Below you will find a set of lines. Repeat them all exactly.

START COLLECTED DATA

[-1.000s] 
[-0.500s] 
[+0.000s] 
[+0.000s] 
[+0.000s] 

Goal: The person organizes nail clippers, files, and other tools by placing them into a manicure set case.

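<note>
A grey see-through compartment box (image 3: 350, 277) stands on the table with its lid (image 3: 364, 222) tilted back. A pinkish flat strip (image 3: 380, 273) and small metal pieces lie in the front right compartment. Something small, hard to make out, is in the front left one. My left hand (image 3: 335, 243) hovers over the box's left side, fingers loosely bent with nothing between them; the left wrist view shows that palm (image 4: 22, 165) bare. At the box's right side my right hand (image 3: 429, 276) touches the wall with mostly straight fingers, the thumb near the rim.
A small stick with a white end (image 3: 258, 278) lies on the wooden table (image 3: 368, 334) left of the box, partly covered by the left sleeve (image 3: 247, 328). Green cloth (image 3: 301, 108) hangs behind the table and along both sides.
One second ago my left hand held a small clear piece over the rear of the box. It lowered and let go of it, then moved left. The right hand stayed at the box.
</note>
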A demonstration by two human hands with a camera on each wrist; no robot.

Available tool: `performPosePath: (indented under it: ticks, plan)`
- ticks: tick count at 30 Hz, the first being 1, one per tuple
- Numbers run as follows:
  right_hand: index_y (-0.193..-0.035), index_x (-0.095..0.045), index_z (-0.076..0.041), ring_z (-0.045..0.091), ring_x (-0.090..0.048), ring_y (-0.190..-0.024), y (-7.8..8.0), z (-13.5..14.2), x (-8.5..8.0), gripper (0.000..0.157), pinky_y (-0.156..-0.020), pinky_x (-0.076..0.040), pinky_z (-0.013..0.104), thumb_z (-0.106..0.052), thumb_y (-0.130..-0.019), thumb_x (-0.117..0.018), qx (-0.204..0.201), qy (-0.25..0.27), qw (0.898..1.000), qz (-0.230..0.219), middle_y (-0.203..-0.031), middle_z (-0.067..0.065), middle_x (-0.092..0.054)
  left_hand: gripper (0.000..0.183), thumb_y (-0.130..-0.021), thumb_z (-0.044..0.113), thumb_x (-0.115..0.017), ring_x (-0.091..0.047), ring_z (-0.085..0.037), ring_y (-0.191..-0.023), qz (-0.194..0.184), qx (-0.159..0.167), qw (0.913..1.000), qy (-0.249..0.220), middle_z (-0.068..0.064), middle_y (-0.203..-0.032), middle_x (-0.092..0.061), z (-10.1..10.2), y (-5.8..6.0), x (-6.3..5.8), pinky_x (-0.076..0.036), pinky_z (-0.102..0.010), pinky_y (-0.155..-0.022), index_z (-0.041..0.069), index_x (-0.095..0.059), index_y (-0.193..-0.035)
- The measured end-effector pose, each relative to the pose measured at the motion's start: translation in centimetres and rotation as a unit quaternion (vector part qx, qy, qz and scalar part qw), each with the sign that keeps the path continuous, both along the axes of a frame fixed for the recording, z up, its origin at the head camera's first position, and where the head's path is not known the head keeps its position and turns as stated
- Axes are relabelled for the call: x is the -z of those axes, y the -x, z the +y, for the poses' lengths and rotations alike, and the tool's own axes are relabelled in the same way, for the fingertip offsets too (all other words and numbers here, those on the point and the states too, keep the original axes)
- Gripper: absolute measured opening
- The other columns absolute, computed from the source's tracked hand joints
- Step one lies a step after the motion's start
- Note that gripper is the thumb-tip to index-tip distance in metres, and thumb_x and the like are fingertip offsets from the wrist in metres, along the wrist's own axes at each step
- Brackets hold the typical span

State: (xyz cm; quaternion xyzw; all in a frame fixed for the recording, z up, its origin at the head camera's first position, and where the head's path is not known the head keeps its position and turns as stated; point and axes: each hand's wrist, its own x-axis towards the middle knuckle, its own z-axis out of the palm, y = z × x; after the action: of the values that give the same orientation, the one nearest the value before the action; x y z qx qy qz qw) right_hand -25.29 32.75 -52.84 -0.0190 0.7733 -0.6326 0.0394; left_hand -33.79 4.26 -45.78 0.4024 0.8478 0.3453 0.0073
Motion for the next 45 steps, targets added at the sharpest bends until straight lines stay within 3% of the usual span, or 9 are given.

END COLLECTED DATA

RESULT BELOW:
[-1.000s] 
[-0.500s] 
[+0.000s] 
[+0.000s] 
[+0.000s] 

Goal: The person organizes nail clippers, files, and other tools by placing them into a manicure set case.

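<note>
A grey see-through compartment box (image 3: 350, 277) stands on the table with its lid (image 3: 364, 222) tilted back. A pinkish flat strip (image 3: 380, 273) and small metal pieces lie in the front right compartment. Something small, hard to make out, is in the front left one. My left hand (image 3: 335, 243) hovers over the box's left side, fingers loosely bent with nothing between them; the left wrist view shows that palm (image 4: 22, 165) bare. At the box's right side my right hand (image 3: 429, 276) touches the wall with mostly straight fingers, the thumb near the rim.
A small stick with a white end (image 3: 258, 278) lies on the wooden table (image 3: 368, 334) left of the box, partly covered by the left sleeve (image 3: 247, 328). Green cloth (image 3: 301, 108) hangs behind the table and along both sides.
One second ago my left hand held a small clear piece over the rear of the box. It lowered and let go of it, then moved left. The right hand stayed at the box.
</note>
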A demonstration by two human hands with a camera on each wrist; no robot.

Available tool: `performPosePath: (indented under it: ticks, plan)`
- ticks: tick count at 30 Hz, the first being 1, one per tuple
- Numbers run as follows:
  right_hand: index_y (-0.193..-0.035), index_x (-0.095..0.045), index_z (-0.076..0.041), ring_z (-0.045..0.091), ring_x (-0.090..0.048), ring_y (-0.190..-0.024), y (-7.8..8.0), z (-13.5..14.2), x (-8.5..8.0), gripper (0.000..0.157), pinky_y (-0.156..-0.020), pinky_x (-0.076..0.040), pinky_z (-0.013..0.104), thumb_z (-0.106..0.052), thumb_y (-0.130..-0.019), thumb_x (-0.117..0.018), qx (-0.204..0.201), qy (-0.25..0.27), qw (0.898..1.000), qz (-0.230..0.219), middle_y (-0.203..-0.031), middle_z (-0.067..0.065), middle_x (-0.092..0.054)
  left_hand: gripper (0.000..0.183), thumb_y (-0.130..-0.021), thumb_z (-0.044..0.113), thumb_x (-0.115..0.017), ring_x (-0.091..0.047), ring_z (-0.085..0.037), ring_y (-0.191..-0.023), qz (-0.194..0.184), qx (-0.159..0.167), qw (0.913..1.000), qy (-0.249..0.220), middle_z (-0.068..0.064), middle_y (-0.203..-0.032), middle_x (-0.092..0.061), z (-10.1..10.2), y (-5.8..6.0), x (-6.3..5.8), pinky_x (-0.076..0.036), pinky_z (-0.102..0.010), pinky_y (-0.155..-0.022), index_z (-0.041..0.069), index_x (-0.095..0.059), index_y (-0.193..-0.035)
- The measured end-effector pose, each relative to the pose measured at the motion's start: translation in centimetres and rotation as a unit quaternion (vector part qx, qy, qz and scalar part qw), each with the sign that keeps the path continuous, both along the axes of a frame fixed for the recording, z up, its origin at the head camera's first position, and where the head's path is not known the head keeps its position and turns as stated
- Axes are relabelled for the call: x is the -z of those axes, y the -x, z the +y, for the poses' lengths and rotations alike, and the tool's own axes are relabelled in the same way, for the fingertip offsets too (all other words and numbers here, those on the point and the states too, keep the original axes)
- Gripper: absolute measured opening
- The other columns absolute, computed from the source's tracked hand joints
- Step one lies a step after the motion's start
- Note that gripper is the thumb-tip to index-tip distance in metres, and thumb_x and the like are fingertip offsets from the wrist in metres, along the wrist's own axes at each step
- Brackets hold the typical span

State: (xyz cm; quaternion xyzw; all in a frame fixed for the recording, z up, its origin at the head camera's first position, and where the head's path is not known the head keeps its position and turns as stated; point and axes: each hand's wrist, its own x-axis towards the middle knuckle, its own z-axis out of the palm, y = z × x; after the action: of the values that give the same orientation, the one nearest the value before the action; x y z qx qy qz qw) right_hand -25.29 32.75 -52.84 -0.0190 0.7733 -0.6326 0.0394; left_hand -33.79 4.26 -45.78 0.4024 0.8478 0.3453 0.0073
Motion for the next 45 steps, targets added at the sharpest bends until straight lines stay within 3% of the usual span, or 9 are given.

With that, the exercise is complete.